A show at Presa House gallery titled Four Rooms is one of the more immersive and unconventional exhibitions the small Lavaca district house gallery has hosted to date.
This show, like many of the shows that Presa House owner and curator Rigoberto Luna has put together since opening the gallery in October 2016, pairs San Antonio artists with artists from outside the city. In this exhibition, San Antonio’s Audrey LeGalley and Lauri Garcia Jones share the space with Jennifer Arnold and Alexandria Canchola, both based in Corpus Christi.
Luna praised the art he sees coming out of South Texas, specifically highlighting the Rio Grande Valley as a burgeoning art hotbed but one that has trouble supporting and providing platforms for all the talent it holds.

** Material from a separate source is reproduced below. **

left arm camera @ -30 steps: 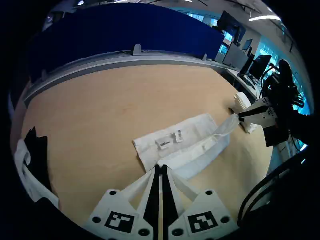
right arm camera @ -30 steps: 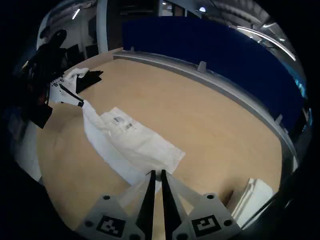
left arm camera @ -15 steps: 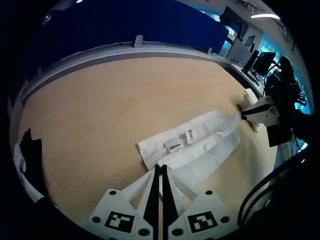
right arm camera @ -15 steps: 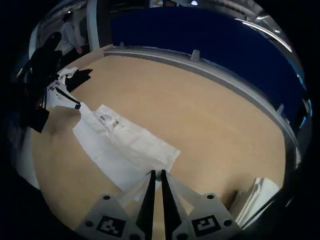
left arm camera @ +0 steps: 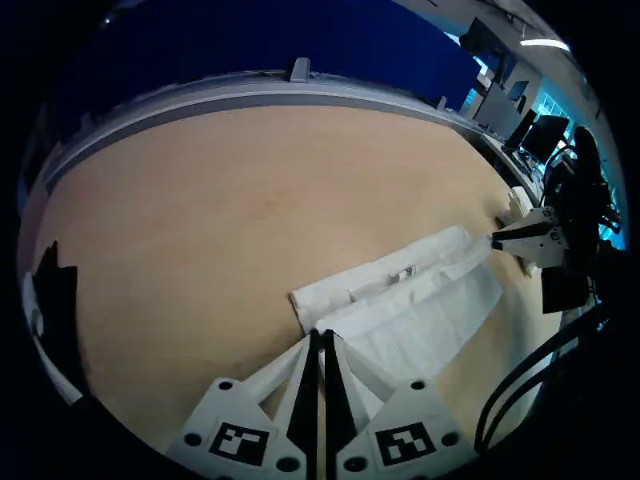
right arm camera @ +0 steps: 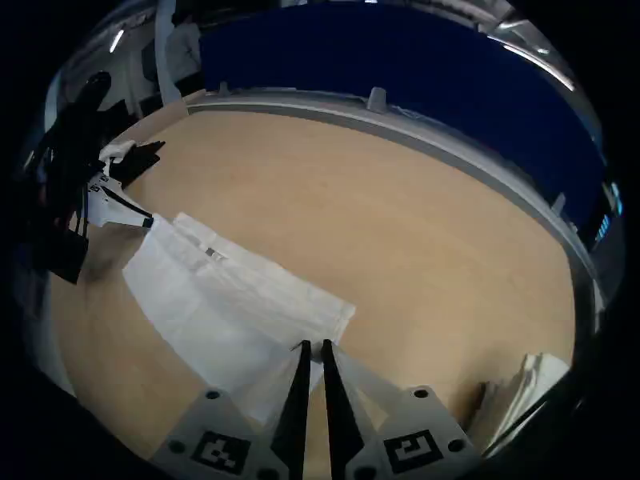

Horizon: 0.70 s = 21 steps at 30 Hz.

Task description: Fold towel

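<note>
A white towel [left arm camera: 408, 308] lies stretched on the wooden table [left arm camera: 216, 208], its top layer pulled over a folded strip with a small label [left arm camera: 404, 274]. My left gripper [left arm camera: 322, 346] is shut on the towel's near corner. Farther off, the right gripper [left arm camera: 498, 240] pinches the opposite corner. In the right gripper view, the towel [right arm camera: 216, 308] spreads from my right gripper [right arm camera: 314, 356], which is shut on its corner. The left gripper [right arm camera: 144, 221] holds the far corner there.
A stack of folded white towels [right arm camera: 520, 396] sits at the table's edge to the right in the right gripper view. Dark and white cloth [left arm camera: 52, 320] lies at the table's left edge. A blue partition [left arm camera: 264, 40] runs behind the table. Desks with monitors [left arm camera: 532, 136] stand beyond.
Both grippers have pulled the towel's upper layer across the folded strip, so it spreads wider and flatter and now covers most of the labels.
</note>
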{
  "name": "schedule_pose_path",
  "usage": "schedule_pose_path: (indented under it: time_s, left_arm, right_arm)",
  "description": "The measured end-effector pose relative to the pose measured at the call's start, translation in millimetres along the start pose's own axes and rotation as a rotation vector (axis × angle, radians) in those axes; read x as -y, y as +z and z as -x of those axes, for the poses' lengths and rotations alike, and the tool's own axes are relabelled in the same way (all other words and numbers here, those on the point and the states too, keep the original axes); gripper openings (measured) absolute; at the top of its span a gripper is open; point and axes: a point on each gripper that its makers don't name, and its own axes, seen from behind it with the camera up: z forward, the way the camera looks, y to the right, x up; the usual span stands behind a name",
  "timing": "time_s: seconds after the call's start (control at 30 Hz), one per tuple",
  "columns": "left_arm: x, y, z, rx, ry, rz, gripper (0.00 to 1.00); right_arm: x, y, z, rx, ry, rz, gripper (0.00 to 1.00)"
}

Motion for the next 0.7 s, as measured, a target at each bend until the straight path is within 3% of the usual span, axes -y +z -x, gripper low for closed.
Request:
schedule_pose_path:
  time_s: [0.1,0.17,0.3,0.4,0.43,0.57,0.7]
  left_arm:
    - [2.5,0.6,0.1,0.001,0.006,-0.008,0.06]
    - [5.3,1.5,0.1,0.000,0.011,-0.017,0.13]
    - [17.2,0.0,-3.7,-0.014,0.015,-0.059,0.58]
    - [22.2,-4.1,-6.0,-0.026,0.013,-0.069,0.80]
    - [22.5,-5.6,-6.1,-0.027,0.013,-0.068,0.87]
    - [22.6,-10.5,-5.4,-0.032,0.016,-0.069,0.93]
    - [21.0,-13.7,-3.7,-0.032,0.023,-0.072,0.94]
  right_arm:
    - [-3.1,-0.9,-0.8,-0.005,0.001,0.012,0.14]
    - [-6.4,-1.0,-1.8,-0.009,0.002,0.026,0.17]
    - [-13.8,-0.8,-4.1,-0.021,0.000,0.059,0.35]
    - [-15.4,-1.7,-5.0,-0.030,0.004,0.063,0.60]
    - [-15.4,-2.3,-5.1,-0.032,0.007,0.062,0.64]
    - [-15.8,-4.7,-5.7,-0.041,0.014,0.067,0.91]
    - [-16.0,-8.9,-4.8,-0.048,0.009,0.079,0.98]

Having spent time building relationships with artists and curators in Corpus Christi, Brownsville, McAllen, and elsewhere, Luna said he has noticed considerable parallels between the art being made in San Antonio and the art being made around South Texas.
He said he likes giving artists from these cities opportunities because he knows that “San Antonio artists have tons of places here to show their work,” but that artists from the Valley, for instance, may have fewer opportunities.

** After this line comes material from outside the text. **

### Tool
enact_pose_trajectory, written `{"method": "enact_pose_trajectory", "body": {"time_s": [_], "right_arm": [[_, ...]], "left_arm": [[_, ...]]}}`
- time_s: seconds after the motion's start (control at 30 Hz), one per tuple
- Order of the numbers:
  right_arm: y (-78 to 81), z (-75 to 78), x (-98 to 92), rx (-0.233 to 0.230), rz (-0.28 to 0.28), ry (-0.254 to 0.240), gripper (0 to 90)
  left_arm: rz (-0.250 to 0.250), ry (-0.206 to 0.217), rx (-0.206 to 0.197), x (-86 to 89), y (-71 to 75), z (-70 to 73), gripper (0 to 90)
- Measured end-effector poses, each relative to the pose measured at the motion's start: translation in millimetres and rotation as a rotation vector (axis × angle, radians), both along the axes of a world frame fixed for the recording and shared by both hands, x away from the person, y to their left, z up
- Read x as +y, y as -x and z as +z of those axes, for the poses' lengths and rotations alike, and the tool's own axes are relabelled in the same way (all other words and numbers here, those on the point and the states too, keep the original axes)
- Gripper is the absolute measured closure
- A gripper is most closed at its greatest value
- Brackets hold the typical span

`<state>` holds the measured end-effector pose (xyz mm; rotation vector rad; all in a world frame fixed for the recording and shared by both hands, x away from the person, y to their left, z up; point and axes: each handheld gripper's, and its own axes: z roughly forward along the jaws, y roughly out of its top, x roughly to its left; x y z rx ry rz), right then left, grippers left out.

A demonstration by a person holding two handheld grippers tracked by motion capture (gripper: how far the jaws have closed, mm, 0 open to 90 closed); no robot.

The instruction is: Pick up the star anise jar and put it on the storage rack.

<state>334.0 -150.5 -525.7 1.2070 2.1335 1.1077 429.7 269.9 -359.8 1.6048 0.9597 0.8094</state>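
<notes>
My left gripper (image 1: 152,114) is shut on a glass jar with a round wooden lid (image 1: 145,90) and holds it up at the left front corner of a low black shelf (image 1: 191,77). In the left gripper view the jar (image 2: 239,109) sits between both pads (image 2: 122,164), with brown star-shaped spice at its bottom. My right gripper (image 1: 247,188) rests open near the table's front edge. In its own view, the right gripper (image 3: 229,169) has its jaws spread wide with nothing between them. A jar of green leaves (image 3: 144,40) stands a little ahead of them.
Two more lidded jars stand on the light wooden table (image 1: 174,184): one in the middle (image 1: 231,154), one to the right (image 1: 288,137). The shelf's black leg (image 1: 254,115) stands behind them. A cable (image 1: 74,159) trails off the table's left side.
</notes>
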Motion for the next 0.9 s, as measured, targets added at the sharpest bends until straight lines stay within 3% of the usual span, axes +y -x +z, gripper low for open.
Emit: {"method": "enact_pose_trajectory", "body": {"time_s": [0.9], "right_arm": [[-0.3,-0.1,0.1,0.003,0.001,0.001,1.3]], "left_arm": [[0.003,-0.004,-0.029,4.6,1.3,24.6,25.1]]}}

“There’s a lot of good artists in these other cities that are young and want to get out of their city a little bit and it’s exciting to be able to give them a platform for their work,” he said.
As alluded to in the exhibition’s title, Four Rooms, each of the four artists in the exhibition was given a room to transform. It was an idea that grew out of a 2018 conversation Luna had with Arnold, who had the idea of creating an entire room in one of the rooms of the gallery.

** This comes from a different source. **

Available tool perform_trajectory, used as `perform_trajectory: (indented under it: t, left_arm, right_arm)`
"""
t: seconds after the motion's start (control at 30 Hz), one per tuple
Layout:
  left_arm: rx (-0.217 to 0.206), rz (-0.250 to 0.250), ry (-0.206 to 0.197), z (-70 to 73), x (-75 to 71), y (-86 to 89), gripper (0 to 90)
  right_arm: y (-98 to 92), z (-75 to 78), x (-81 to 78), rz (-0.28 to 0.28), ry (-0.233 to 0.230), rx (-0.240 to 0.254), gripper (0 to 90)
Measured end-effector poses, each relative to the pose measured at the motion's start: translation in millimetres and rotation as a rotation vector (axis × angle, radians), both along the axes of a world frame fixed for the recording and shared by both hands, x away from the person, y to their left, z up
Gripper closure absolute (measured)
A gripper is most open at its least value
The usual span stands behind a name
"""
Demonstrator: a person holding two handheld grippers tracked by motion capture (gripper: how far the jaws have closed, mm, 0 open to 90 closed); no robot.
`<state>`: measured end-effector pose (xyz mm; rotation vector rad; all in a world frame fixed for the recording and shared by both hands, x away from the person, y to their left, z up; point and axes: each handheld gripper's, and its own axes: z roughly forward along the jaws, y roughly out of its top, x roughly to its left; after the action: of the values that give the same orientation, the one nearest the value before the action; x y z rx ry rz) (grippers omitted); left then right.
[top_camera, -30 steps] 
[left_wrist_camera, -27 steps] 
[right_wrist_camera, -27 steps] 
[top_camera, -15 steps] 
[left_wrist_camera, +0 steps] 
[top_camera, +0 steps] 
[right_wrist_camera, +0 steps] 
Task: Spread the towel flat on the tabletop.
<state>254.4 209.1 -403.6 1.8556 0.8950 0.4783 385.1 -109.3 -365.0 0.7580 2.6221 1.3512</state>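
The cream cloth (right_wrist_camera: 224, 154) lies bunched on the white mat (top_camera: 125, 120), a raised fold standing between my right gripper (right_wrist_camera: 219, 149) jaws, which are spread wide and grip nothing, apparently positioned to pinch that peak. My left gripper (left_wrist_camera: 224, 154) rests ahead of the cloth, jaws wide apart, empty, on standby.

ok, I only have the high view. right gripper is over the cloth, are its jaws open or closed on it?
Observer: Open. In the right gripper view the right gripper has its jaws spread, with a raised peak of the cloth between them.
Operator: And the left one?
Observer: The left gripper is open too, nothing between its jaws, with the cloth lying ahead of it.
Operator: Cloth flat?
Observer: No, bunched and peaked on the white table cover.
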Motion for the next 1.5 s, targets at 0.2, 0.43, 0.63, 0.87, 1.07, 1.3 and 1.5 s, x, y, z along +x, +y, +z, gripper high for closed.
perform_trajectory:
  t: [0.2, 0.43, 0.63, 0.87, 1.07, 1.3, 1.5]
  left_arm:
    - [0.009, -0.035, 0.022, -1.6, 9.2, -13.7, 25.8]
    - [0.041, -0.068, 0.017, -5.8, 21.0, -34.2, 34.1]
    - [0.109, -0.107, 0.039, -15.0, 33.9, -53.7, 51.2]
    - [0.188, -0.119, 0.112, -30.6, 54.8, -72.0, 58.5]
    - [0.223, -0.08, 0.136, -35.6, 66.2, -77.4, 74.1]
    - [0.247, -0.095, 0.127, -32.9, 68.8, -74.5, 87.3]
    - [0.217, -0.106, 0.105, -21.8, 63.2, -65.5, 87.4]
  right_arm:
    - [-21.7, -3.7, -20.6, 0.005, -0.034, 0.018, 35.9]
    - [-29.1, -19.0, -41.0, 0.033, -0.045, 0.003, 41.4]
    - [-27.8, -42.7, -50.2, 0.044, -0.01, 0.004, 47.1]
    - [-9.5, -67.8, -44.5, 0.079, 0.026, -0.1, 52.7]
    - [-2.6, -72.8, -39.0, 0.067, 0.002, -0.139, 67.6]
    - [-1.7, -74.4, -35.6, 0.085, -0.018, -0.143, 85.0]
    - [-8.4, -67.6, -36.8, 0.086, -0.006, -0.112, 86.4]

Arnold uses a method called “canvas peel,” a proprietary process that she devised to create two-dimensional, life-size photographic images.
Her room is a deeply personal meditation on loss as a visually experienced reality. Using flat photographic representations of common bedroom items – like clothing in a closet, wall fixtures, and furniture – Arnold said she hopes to let viewers in on “the pain and then resilience” of her personal journey through divorce, specifically the feelings associated with being suddenly abandoned.

The flat representations are intended to leave the room feeling drained of air and of life, as Arnold found her home the day in 2017 that she arrived at the dwelling to find her husband of 16 years had packed his things and gone.
Arnold hopes that viewers will appreciate the unique process she uses in her work and also grasp the “really sad story” she is telling in public for the first time.
In stark contrast to Arnold’s room is Canchola’s brightly colored and richly detailed recreation of a woman’s bedroom rendered in meticulously painted and precision crafted cardboard. The space is meant as a contemplation on the narrative ability of personal items and artifacts: from records and books to family portraits, from bedding and the particular arrangement of a desk to a favorite program on a television screen.
In this exhibition, “objects and places are more vital than the figure, they share equal weight in capturing the essence of a character,” Canchola said in an artist’s statement. Through the focus and attention paid to the objects in the room, “the work intends for the surface to become a ‘subject’ of its own and in doing so take on the fascination one typically reserves for the figure” or character.

LeGalley’s room, the gallery’s hallway, is adorned with vintage wallpaper and the artist’s porcelain reenvisionings of sentimental wall decor commonly found in family homes, particularly frames.
For LeGalley, whose work frequently focuses on “stripped down domestic installations,” it is a rare opportunity to show in an actual domestic space.
Her work here seeks to “remove the structural and supportive qualities of an object” and leave “an idea and a shell — creating narrative and communicating anxious histories.”
In a subtle way, LeGalley said, she hopes viewers are “reminded of home, of the way that time stands still … and are reminded of the things that are painful and beautiful – and the way that those can be so intertwined within families.”

Jones’ room, the most whimsical and otherworldly of the four, is overtaken with intricately strung-together canvas pieces painted with fantastical, surrealistic imagery.
Working without the aid of sketches, Jones said she paints freely, drawing on her subconscious, and that any narratives within the work are created by the influence of her own visual histories.
“Painting on such large surfaces is humbling,” Jones said. “It’s something that you have to put your whole body through – not just your mind. Because of this, I am able to better understand the relationship between myself and my work.”

Ultimately, Jones looks for viewers of her exhibit to “walk away with the idea that there is a place in art for things that allow us to forget about the real world issues around us, rather than highlighting them.”
Luna said he selected these artists because he wanted each room to employ different mediums and imply different moods. He also noted that this show represents one of the most drastic changes to the rooms of any exhibition that Presa House has hosted.